Your task is to repeat exactly the lines below between the line holding "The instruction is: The" and the line holding "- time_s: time", inclusive, and only those.
** Opening MATERIAL PROVIDED block **
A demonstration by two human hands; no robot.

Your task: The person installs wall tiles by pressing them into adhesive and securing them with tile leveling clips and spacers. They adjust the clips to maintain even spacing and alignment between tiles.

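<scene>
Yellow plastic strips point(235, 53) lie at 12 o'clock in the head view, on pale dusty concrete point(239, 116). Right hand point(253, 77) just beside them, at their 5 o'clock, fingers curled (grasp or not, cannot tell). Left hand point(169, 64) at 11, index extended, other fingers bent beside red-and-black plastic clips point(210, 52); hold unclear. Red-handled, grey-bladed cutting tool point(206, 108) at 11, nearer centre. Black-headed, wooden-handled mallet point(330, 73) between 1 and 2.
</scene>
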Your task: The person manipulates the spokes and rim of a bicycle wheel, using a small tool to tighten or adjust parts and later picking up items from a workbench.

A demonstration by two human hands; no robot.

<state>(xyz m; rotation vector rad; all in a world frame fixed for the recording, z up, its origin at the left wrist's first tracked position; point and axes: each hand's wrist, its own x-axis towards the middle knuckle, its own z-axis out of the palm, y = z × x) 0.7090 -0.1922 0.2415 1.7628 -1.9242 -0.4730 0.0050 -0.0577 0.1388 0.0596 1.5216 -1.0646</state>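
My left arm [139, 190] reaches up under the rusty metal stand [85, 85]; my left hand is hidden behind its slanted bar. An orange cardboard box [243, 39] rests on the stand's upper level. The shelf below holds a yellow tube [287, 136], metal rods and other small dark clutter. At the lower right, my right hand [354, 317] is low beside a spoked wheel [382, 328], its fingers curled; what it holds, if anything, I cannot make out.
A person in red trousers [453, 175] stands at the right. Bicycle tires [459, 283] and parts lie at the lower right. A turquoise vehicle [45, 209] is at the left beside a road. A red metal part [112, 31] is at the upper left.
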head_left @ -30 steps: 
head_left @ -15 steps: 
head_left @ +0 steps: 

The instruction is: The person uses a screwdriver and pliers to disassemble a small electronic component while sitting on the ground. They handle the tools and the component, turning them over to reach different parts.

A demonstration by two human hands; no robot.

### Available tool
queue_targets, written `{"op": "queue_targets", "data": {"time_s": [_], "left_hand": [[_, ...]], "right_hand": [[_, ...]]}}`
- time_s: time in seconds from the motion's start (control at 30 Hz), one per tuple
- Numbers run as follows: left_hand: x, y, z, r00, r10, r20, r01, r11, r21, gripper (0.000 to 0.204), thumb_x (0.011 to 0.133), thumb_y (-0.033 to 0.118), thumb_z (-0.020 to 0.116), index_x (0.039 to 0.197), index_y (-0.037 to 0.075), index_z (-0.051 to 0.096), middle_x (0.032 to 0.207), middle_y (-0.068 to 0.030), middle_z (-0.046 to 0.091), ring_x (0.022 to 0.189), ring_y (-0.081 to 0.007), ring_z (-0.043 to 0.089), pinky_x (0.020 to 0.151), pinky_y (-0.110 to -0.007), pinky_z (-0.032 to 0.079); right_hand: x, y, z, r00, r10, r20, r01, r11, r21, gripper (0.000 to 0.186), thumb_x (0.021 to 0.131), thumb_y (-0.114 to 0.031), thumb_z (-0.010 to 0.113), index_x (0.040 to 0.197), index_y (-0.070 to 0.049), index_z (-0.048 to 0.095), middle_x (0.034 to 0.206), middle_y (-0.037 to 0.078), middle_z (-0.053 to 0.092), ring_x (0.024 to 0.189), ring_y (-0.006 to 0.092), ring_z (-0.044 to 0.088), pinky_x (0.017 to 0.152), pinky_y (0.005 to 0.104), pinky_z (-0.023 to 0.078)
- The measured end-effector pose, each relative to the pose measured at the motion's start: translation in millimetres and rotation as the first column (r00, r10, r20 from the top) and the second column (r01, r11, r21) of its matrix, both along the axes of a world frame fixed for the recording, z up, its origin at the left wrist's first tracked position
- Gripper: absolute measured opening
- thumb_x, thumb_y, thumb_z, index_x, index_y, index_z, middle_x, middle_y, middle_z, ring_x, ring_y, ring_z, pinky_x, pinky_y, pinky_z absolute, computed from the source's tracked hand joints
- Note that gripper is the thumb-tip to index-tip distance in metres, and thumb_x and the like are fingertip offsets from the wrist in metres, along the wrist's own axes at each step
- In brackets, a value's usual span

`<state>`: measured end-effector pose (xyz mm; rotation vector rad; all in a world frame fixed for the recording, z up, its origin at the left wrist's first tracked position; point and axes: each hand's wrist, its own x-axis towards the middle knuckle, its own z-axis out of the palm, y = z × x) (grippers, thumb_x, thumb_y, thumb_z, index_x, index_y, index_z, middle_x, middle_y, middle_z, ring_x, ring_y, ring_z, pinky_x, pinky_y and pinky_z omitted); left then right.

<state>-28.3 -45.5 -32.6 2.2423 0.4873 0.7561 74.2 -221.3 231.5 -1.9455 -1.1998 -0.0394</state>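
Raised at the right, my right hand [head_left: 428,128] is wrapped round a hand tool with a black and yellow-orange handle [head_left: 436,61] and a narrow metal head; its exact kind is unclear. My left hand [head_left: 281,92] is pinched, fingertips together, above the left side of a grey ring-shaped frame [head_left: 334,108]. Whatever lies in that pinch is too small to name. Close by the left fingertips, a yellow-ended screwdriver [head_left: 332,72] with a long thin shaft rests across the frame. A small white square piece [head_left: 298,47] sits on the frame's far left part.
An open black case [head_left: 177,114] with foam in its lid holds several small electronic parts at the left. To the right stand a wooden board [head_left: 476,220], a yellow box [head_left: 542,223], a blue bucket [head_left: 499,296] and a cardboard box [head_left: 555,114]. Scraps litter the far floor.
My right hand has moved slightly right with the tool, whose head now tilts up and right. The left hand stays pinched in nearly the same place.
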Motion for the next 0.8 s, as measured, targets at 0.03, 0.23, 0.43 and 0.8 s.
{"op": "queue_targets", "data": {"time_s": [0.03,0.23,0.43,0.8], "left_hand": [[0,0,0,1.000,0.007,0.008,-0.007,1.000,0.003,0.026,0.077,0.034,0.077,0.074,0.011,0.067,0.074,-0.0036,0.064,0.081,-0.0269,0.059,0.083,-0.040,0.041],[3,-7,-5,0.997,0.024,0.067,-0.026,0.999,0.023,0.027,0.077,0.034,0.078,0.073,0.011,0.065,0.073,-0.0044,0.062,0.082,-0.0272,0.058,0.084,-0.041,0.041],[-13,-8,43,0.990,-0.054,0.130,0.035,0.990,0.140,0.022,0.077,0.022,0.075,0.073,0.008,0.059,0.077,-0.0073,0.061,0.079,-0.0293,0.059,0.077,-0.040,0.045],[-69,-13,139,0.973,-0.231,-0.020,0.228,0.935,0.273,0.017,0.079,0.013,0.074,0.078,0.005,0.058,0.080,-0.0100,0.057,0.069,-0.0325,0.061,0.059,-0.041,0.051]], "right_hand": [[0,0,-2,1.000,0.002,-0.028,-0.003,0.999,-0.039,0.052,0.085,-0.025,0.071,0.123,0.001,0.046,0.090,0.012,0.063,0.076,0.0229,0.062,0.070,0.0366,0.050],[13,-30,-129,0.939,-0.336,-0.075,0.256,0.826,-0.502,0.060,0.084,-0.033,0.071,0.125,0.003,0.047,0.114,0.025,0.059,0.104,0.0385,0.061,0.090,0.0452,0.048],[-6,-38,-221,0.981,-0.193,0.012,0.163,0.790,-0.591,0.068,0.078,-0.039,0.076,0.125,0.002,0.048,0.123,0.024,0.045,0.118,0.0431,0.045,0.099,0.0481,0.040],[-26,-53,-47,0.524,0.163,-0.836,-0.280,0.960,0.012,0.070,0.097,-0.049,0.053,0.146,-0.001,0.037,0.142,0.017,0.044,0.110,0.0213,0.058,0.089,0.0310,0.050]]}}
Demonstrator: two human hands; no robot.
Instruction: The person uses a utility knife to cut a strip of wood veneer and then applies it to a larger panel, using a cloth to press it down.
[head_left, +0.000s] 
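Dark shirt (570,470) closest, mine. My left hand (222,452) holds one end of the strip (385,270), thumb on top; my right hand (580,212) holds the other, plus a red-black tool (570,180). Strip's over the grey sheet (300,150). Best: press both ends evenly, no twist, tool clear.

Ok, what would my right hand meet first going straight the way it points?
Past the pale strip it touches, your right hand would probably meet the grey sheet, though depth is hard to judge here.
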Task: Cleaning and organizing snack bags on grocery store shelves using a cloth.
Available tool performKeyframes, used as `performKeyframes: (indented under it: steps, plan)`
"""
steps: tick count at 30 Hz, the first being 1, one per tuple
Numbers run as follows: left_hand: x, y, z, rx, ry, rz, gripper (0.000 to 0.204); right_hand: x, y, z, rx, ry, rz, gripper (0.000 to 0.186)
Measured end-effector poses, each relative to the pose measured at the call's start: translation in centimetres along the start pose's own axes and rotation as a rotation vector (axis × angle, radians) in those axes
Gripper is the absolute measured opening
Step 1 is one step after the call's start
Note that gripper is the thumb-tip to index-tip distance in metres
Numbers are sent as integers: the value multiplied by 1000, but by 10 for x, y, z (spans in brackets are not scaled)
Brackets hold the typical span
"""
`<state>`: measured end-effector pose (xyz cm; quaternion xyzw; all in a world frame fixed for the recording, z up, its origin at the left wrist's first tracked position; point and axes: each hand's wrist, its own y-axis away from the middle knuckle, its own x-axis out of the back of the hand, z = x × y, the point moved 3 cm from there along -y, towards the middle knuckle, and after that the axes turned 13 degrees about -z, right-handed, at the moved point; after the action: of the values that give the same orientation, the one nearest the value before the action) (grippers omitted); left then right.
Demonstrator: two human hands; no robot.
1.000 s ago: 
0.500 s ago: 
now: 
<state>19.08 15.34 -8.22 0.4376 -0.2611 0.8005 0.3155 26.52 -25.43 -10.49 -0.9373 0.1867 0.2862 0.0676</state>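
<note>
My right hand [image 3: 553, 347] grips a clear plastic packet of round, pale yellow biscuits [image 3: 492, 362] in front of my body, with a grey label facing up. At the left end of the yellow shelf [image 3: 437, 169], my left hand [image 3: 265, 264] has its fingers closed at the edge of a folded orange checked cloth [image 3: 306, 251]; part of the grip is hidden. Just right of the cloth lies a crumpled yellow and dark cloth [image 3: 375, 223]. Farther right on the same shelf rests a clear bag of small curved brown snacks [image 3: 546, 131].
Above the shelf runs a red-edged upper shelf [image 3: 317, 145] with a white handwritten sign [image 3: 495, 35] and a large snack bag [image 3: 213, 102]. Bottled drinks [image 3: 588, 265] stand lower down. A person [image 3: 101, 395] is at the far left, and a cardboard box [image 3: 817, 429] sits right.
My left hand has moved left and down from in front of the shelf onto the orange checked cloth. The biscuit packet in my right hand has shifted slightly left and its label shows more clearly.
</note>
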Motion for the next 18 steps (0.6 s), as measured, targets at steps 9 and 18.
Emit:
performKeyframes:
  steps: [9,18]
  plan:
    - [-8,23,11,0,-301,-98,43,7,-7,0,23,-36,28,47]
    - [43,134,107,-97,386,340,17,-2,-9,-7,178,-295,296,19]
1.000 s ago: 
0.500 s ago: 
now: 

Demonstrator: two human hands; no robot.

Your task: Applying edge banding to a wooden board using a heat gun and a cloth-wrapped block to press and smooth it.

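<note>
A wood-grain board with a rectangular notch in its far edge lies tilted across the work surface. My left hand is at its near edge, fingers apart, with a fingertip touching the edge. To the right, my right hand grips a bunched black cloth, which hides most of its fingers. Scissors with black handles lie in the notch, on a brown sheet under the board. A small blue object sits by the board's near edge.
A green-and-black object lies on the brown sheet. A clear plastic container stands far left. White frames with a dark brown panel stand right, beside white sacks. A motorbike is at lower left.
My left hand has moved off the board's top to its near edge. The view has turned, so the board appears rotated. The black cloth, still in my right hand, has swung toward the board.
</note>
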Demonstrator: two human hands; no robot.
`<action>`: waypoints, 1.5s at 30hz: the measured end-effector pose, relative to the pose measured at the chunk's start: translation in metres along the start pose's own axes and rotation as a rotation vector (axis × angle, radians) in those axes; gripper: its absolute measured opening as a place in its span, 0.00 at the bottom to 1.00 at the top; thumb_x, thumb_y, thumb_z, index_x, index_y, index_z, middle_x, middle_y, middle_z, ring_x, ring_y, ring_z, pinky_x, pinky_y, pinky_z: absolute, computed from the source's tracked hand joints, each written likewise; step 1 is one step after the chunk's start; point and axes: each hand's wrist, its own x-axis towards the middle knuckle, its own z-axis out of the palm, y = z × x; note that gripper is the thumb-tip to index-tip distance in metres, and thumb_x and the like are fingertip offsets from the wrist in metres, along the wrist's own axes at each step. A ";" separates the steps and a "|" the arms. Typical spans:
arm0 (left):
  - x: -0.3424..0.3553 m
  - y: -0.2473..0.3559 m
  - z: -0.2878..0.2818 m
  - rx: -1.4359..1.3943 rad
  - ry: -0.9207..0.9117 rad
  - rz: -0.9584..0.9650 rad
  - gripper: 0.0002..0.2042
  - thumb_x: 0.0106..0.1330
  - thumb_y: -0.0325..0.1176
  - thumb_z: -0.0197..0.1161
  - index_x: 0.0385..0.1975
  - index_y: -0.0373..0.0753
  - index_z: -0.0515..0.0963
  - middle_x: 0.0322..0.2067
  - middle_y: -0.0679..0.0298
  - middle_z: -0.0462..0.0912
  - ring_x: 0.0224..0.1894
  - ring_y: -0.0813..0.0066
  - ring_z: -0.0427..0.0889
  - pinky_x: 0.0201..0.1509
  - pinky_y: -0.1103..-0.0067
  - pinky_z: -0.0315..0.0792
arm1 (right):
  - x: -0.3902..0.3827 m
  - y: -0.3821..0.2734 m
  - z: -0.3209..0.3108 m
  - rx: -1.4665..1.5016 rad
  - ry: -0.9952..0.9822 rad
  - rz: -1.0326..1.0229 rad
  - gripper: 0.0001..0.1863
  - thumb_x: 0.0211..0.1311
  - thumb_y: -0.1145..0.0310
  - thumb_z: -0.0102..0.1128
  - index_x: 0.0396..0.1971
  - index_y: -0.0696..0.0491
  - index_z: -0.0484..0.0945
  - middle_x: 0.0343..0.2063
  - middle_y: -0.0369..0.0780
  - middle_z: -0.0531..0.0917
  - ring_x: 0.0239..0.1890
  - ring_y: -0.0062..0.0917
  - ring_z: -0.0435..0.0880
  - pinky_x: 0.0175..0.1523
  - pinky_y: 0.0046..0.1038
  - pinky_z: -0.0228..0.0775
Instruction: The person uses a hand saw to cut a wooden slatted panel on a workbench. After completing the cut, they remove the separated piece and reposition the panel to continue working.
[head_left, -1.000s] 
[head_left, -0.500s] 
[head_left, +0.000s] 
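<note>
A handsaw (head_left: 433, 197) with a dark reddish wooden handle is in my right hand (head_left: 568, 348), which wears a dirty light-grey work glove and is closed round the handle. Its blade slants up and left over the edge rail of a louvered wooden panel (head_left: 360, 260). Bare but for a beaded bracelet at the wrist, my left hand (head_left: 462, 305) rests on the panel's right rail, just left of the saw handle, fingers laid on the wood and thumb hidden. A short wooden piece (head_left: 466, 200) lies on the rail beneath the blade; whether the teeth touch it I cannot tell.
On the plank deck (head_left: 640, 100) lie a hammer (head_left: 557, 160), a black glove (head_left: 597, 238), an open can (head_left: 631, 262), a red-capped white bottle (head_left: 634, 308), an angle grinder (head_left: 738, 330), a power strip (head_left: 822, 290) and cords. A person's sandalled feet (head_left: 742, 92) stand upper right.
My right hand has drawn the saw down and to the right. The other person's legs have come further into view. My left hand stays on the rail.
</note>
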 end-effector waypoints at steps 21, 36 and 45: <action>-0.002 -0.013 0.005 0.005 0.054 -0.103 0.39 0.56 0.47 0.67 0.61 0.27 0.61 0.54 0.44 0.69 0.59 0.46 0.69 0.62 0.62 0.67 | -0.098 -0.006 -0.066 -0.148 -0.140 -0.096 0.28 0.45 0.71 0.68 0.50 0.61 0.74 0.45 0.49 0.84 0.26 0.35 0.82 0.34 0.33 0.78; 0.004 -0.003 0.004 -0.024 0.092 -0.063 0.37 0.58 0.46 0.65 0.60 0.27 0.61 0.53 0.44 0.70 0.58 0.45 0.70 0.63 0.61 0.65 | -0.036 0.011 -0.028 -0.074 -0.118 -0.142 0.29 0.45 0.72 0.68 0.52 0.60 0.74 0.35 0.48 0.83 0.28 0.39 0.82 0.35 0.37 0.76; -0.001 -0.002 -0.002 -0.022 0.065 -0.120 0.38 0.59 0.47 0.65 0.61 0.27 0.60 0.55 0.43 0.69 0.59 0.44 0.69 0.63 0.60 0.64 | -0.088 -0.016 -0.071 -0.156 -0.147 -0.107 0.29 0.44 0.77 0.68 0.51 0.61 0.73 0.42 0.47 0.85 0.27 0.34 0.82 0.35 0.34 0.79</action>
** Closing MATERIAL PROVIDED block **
### WRITTEN REPLY
The instruction is: The person uses a screwdriver and pliers to disassemble a small electronic component while sitting on the ground. They handle the tools and the component, turning them over to reach different parts.

A demonstration by two human hands; no robot.

### Available tool
queue_targets, written `{"op": "queue_targets", "data": {"time_s": [_], "left_hand": [[_, ...]], "right_hand": [[_, ...]]}}`
- time_s: time in seconds from the motion's start (control at 30 Hz), one per tuple

The work on this exercise has been finished.